I often have to add new rules to the apache-badbots.conf file, and every time I have the doubt that it no longer works...
For example, this is my current apache-badbots.conf file:
[Definition]
badbotscustom = MQQBrowser|LieBaoFast|Mb2345Browser|zh-CN|python-requests|LinkpadBot|MegaIndex|Buck|SemrushBot|SeznamBot|JobboerseBot|AhrefsBot|AhrefsBot/6.1|MJ12bot|info@domaincrawler.com|SemrushBot/6~bl|cortex|Cliqzbot|Baiduspider|serpstatbot|Go 1.1 package http|Python-urllib|StormCrawler|archive.org_bot|CCBot|BLEXBot|ltx71|DotBot|EmailCollector|WebEMailExtrac|Track$
badbots = Atomic_Email_Hunter/4\.0|atSpider/1\.0|autoemailspider|bwh3_user_agent|China Local Browse 2\.6|ContactBot/0\.2|ContentSmartz|DataCha0s/2\.0|DBrowse 1\.4b|DBrow$
#failregex = ^<HOST> -.*"(GET|POST|HEAD).*HTTP.*"(?:%(badbots)s|%(badbotscustom)s)"$
failregex = ^<HOST> -.*"(GET|POST).*HTTP.*".*(?:%(badbots)s|%(badbotscustom)s).*"$
ignoreregex =
datepattern = ^[^\[]*\[({DATE})
{^LN-BEG}
Yesterday I added "MQQBrowser | LieBaoFast | Mb2345Browser | zh-CN" and today I see a lot of MQQBrowser and LieBaoFast in my access logs.
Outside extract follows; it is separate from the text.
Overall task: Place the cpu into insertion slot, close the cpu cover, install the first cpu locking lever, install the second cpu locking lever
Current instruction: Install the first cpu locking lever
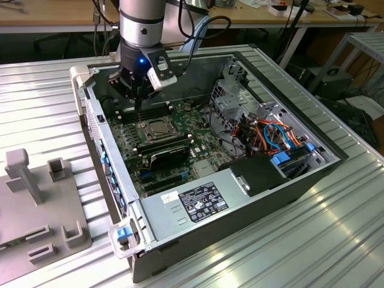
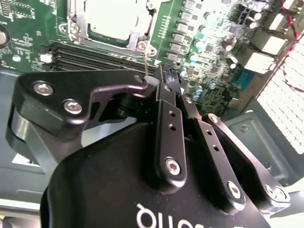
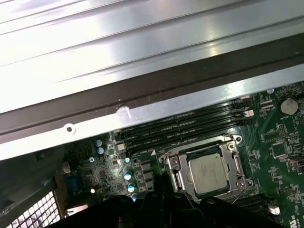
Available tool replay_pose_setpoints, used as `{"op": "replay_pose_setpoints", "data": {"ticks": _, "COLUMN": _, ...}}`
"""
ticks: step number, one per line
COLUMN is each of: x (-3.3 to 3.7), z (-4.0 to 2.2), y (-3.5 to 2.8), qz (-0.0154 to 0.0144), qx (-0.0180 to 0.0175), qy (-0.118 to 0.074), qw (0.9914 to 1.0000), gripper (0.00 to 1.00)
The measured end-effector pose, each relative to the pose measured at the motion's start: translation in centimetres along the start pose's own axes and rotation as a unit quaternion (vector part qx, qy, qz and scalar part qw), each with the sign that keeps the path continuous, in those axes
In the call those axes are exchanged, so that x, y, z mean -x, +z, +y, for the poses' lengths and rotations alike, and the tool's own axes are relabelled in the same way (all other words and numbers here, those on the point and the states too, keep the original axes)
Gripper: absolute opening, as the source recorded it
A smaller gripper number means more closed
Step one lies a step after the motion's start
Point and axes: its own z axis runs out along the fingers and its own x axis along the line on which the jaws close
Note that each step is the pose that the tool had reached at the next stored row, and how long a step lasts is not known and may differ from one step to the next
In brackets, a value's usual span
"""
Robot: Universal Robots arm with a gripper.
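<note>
The cpu (image 3: 207, 172) lies flat in the insertion slot (image 1: 157, 129), silver top up. The cpu cover (image 3: 178, 167) is folded down around it as a metal frame, and both cpu (image 2: 111, 19) and cover (image 2: 138, 34) also appear in the second wrist view. A thin wire locking lever (image 2: 145, 61) stands up from the socket's corner to my fingertips. My gripper (image 2: 172, 78) hangs just beside the socket with its fingers pressed together, the lever's end against the outside of one finger. In the exterior view the gripper (image 1: 140, 114) points down at the socket's far corner.
Long black memory slots (image 3: 180, 128) run beside the socket, next to the case wall (image 3: 156, 85). A black fan shroud (image 1: 167, 153), a power supply (image 1: 198, 201) and a drive cage with cables (image 1: 264, 129) fill the case. A grey fixture (image 1: 36, 204) lies at the exterior view's left.
</note>
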Motion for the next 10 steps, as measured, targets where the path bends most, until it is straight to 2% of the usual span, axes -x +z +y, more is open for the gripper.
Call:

sudo cat /var/log/apache2/access.log | awk -F\" '{print $6}' | sort | uniq -c | sort -n
...
3408 Mozilla/5.0(Linux;U;Android 5.1.1;zh-CN;OPPO A33 Build/LMY47V) AppleWebKit/537.36(KHTML,like Gecko) Version/4.0 Chrome/40.0.2214.89 UCBrowser/11.7.0.953 Mobile Safari/537.36
3418 Mozilla/5.0(Linux;Android 5.1.1;OPPO A33 Build/LMY47V;wv) AppleWebKit/537.36(KHTML,link Gecko) Version/4.0 Chrome/42.0.2311.138 Mobile Safari/537.36 Mb2345Browser/9.0
3444 Mozilla/5.0 (Linux; Android 7.0; FRD-AL00 Build/HUAWEIFRD-AL00; wv) AppleWebKit/537.36 (KHTML, like Gecko) Version/4.0 Chrome/53.0.2785.49 Mobile MQQBrowser/6.2 TBS/043602 Safari/537.36 MicroMessenger/6.5.16.1120 NetType/WIFI Language/zh_CN
3473 Mozilla/5.0(Linux;Android 5.1.1;OPPO A33 Build/LMY47V;wv) AppleWebKit/537.36(KHTML,link Gecko) Version/4.0 Chrome/43.0.2357.121 Mobile Safari/537.36 LieBaoFast/4.51.3
What's wrong? It's working? Is there a way to tell if there's an error and what is the error?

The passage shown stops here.